INFORMATION SHOWN section start

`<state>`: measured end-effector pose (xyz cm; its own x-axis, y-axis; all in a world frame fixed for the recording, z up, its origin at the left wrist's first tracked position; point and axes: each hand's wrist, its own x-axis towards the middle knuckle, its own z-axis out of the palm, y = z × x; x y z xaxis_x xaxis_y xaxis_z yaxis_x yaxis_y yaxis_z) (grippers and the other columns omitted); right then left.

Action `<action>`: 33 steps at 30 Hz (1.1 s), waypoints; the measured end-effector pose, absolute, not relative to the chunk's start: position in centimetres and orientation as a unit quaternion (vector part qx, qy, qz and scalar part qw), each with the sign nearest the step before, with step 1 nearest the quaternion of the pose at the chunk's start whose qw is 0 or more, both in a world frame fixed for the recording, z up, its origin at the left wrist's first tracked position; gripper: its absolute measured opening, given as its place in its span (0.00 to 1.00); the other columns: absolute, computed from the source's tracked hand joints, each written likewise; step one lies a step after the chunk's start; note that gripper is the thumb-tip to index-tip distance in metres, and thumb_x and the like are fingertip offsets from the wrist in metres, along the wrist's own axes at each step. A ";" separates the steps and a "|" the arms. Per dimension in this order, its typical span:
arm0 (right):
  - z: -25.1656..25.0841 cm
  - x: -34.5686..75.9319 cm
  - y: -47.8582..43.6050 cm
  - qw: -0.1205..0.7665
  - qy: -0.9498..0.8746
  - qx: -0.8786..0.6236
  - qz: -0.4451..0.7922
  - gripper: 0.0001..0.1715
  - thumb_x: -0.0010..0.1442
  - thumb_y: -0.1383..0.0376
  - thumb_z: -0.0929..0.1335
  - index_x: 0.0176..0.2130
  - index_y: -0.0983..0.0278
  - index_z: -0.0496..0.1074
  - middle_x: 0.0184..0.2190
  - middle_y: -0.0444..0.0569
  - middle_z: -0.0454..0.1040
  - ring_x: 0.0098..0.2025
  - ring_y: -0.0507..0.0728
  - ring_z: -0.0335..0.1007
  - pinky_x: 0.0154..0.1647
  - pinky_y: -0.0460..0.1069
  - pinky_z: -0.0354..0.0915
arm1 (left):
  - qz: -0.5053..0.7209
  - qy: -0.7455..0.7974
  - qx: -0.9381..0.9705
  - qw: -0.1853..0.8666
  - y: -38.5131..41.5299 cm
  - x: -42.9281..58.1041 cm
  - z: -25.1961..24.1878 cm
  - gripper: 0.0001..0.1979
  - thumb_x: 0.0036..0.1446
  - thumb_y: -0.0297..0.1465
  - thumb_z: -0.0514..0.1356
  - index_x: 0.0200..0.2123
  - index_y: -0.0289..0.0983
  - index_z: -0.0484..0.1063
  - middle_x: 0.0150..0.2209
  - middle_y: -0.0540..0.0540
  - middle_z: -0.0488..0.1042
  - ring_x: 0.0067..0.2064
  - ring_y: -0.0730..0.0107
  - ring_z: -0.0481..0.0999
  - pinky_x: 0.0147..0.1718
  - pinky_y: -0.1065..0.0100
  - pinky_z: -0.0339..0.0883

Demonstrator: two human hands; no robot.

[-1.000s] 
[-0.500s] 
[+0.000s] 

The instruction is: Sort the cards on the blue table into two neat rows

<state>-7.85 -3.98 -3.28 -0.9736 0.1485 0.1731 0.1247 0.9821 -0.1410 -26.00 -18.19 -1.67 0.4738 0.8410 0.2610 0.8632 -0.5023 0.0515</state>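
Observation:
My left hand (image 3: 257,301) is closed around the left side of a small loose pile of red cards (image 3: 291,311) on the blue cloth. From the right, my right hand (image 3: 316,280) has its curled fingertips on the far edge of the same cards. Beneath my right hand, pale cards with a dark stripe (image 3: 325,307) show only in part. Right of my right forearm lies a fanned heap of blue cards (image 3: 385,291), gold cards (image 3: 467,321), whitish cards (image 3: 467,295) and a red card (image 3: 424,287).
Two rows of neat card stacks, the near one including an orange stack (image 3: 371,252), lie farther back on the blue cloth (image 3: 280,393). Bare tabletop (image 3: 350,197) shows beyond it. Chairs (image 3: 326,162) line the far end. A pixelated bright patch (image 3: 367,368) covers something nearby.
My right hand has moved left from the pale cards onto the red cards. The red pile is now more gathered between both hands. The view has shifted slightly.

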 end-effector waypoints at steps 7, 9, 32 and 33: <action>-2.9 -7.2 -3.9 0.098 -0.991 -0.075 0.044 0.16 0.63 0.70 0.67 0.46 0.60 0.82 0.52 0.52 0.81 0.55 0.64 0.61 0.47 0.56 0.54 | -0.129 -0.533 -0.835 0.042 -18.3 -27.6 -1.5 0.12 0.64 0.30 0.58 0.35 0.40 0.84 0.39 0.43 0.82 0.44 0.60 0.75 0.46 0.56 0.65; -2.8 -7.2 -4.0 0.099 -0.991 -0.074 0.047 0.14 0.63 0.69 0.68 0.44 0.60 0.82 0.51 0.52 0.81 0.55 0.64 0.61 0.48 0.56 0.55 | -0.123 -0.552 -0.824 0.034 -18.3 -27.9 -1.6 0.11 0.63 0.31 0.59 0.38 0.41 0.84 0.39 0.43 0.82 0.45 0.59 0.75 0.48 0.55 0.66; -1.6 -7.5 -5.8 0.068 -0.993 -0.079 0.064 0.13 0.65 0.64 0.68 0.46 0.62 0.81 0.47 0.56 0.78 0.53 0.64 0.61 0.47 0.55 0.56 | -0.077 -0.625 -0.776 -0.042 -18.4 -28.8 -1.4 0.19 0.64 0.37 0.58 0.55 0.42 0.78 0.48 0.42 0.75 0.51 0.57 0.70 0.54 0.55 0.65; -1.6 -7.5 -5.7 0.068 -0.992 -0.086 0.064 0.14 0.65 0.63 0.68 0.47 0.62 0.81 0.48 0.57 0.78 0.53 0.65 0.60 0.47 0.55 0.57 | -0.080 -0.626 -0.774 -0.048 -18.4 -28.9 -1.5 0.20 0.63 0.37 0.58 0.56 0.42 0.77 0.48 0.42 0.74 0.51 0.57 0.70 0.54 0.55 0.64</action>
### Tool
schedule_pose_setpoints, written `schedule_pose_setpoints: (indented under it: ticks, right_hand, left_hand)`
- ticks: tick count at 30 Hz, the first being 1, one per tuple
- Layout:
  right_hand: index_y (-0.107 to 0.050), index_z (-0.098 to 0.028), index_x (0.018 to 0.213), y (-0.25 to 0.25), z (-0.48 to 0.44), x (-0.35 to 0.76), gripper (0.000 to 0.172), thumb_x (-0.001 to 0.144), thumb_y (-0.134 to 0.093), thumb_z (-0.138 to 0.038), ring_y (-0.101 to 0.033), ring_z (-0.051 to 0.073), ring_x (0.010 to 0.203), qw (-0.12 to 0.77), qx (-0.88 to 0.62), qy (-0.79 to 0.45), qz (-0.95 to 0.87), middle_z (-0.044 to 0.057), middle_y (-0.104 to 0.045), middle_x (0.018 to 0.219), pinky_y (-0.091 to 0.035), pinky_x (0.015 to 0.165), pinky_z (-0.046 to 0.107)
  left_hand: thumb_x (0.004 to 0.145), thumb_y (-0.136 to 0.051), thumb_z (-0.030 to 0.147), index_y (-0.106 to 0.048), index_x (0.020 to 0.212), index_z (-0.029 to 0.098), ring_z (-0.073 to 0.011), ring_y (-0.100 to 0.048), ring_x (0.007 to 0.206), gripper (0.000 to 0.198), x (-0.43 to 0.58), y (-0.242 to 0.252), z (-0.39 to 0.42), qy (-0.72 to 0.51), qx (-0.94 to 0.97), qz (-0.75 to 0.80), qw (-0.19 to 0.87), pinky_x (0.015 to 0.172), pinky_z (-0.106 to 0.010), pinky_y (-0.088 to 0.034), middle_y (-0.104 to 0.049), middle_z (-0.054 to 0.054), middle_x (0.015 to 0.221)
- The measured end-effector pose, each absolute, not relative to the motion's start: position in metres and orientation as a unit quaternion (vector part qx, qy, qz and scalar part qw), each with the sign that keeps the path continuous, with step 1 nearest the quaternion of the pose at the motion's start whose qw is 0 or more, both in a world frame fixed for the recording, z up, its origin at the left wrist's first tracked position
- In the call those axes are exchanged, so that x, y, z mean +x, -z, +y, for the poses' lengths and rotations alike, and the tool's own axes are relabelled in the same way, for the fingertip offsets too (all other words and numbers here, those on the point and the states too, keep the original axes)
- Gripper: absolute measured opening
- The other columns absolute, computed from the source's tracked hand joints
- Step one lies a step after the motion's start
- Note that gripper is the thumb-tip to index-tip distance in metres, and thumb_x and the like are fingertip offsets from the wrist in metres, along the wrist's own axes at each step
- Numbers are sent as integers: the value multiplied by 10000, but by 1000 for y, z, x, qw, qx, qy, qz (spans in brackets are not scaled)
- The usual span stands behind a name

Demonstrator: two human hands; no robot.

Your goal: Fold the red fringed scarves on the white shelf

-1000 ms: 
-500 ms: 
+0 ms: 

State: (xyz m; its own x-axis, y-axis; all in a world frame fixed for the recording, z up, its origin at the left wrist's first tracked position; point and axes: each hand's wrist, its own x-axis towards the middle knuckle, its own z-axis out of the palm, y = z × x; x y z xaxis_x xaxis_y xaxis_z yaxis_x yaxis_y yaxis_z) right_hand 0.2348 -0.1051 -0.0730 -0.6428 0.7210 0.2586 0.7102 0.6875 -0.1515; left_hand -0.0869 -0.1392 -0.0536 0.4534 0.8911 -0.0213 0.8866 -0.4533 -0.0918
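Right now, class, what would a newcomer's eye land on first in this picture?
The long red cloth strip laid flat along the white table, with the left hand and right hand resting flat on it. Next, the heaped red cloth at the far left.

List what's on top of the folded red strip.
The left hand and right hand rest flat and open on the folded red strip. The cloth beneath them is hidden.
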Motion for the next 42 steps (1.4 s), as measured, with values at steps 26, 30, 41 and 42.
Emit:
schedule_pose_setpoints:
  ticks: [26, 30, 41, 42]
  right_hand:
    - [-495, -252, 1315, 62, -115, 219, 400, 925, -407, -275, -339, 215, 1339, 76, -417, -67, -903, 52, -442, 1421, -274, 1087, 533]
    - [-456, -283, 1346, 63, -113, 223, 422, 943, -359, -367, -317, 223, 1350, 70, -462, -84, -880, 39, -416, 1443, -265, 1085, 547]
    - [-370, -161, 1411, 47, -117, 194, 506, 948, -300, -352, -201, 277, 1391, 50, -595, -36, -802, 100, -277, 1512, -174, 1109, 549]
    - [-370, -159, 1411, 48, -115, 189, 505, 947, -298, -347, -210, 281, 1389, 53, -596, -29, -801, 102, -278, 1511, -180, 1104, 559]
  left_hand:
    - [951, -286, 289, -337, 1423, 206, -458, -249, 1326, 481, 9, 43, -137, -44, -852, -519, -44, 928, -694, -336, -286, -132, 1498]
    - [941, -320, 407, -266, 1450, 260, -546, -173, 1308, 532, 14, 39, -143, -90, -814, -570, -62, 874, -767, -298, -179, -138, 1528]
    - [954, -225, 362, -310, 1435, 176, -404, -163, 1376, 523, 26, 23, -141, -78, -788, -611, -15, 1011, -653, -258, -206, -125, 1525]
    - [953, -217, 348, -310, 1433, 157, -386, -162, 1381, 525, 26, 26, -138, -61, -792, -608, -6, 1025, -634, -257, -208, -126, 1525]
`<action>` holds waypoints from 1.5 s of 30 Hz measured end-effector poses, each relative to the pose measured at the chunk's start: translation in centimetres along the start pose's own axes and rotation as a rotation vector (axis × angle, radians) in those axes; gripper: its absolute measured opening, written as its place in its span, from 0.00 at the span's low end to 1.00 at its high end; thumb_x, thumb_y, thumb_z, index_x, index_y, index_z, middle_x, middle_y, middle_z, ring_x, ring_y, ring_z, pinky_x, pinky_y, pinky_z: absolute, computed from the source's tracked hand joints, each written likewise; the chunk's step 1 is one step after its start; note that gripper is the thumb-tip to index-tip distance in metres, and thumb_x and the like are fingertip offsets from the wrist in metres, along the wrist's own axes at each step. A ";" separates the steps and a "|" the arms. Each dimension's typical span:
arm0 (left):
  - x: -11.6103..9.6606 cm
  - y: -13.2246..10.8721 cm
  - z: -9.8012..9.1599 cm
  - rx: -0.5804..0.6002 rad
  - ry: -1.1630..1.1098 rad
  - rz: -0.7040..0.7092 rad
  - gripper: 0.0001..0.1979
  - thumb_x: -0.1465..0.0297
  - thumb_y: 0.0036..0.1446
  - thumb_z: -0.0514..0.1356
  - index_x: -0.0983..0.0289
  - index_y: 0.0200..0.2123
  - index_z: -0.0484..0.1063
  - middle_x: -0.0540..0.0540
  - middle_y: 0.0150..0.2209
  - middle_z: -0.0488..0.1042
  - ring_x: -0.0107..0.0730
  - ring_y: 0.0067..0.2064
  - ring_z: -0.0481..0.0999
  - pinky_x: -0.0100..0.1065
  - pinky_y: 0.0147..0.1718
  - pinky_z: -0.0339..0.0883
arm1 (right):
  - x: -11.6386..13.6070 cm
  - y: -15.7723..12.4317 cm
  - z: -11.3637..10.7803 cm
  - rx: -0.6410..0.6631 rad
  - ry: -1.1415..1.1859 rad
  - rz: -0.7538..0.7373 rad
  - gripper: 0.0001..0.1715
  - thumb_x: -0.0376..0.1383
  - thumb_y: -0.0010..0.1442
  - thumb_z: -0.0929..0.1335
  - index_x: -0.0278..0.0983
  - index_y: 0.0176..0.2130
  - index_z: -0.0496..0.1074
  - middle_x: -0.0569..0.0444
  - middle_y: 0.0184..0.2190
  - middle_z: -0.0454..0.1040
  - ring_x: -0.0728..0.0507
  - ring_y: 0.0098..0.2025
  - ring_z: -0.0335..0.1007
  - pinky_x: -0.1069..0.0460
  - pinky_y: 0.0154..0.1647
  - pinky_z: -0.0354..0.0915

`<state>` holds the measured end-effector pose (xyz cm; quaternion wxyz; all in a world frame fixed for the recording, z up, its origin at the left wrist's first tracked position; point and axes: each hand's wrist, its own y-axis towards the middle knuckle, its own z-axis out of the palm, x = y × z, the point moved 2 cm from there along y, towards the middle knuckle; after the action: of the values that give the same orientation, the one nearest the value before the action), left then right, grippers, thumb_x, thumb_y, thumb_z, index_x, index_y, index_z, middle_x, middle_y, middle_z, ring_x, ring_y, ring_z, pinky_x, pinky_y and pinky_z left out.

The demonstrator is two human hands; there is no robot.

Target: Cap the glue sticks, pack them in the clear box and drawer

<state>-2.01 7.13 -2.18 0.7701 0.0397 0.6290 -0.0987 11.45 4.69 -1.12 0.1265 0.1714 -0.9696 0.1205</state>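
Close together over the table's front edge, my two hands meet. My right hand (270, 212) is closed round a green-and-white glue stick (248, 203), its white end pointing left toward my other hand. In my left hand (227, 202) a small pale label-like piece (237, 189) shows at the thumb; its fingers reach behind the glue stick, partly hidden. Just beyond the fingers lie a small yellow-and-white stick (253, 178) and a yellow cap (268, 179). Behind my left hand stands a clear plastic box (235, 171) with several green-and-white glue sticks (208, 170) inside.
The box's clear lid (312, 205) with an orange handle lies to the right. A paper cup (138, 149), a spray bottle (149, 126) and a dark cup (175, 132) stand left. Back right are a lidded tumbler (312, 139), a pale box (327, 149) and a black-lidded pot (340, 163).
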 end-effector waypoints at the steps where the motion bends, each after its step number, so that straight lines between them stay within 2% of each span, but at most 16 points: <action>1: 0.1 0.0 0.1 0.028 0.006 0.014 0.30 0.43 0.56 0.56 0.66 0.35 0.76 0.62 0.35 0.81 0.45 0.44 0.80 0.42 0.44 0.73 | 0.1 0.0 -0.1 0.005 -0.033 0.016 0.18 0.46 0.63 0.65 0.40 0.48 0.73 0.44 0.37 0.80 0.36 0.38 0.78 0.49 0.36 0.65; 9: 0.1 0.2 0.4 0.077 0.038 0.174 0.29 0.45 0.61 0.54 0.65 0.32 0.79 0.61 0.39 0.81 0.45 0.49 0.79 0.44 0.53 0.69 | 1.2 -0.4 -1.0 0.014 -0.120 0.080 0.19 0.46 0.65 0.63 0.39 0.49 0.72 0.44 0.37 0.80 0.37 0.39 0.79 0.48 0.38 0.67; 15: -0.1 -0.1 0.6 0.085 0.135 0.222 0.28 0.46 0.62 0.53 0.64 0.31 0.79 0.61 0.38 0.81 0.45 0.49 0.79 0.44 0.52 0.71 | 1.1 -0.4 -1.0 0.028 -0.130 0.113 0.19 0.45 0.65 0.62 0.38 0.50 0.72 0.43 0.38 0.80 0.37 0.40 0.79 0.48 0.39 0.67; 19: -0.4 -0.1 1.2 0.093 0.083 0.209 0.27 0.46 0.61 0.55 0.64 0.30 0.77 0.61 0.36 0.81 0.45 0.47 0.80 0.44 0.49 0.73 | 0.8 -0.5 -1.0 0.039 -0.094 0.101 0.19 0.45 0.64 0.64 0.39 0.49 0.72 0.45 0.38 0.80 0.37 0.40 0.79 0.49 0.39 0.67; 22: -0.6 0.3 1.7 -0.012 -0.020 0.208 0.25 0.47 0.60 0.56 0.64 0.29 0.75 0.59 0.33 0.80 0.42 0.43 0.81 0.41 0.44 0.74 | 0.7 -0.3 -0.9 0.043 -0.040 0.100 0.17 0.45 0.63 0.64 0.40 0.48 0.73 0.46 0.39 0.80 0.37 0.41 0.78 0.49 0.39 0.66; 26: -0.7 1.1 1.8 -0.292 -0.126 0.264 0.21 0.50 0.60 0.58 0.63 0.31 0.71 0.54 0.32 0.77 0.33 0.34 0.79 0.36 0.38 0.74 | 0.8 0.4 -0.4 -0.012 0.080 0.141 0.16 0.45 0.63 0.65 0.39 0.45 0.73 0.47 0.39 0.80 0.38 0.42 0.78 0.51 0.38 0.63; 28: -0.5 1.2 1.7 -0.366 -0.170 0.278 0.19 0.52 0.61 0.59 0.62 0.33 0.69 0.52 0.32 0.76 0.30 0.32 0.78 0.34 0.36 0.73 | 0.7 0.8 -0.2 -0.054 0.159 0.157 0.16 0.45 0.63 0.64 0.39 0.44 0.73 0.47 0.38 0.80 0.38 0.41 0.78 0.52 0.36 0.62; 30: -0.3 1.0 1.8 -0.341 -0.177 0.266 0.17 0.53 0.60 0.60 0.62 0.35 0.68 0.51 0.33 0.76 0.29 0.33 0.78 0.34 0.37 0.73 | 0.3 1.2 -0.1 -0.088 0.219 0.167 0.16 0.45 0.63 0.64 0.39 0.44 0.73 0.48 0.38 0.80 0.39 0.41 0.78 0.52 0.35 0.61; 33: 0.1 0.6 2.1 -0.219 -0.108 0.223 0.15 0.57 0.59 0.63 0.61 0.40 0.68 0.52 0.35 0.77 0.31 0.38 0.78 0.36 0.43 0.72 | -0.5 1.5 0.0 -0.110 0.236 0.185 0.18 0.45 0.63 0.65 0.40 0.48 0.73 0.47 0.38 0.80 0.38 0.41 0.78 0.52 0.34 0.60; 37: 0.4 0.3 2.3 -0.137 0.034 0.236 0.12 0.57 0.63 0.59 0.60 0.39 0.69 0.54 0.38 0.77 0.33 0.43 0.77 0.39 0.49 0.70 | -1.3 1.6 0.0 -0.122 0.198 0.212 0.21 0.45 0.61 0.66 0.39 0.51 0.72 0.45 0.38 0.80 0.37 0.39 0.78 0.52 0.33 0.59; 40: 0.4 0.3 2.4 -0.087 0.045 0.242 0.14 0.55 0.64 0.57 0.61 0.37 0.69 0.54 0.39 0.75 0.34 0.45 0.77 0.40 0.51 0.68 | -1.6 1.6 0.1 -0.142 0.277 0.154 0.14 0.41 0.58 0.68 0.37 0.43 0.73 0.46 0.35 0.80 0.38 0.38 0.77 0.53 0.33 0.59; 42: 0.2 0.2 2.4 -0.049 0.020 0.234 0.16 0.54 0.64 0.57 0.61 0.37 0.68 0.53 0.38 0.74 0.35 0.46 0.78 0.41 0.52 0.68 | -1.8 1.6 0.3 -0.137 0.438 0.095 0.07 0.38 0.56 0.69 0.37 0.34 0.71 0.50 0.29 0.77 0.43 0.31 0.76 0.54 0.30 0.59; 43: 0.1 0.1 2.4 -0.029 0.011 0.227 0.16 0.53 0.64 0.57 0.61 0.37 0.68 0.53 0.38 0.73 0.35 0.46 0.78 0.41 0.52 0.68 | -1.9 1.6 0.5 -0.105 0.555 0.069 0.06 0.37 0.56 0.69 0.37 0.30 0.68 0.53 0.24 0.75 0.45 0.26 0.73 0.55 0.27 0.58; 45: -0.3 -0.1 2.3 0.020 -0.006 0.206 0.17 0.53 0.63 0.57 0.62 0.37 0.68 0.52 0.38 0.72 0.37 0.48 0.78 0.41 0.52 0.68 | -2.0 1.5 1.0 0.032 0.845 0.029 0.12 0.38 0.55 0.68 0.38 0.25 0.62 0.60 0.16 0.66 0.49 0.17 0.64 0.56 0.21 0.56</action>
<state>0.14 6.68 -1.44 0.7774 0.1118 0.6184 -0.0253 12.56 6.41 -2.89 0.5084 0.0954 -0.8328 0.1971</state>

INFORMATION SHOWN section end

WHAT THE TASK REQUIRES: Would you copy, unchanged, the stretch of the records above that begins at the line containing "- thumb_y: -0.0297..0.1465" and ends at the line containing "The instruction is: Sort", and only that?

ANSWER FOR THIS EXERCISE:
  - thumb_y: -0.0297..0.1465
  - thumb_z: -0.0514..0.1356
  - index_x: 0.0200..0.2123
  - index_y: -0.0289..0.0983
  - index_z: -0.0484..0.1063
  - middle_x: 0.0150..0.2209
  - middle_y: -0.0540..0.0540
  - middle_z: -0.0488..0.1042
  - ring_x: 0.0067..0.2064
  - ring_y: -0.0730..0.0107
  - ring_z: -0.0481..0.0999
  - pinky_x: 0.0147..0.1718
  - pinky_y: -0.1065..0.0100
  - pinky_z: -0.0339..0.0883

Demonstrator: two human hands; no robot.

[-1.000s] 
[-0.500s] 
[+0.000s] 

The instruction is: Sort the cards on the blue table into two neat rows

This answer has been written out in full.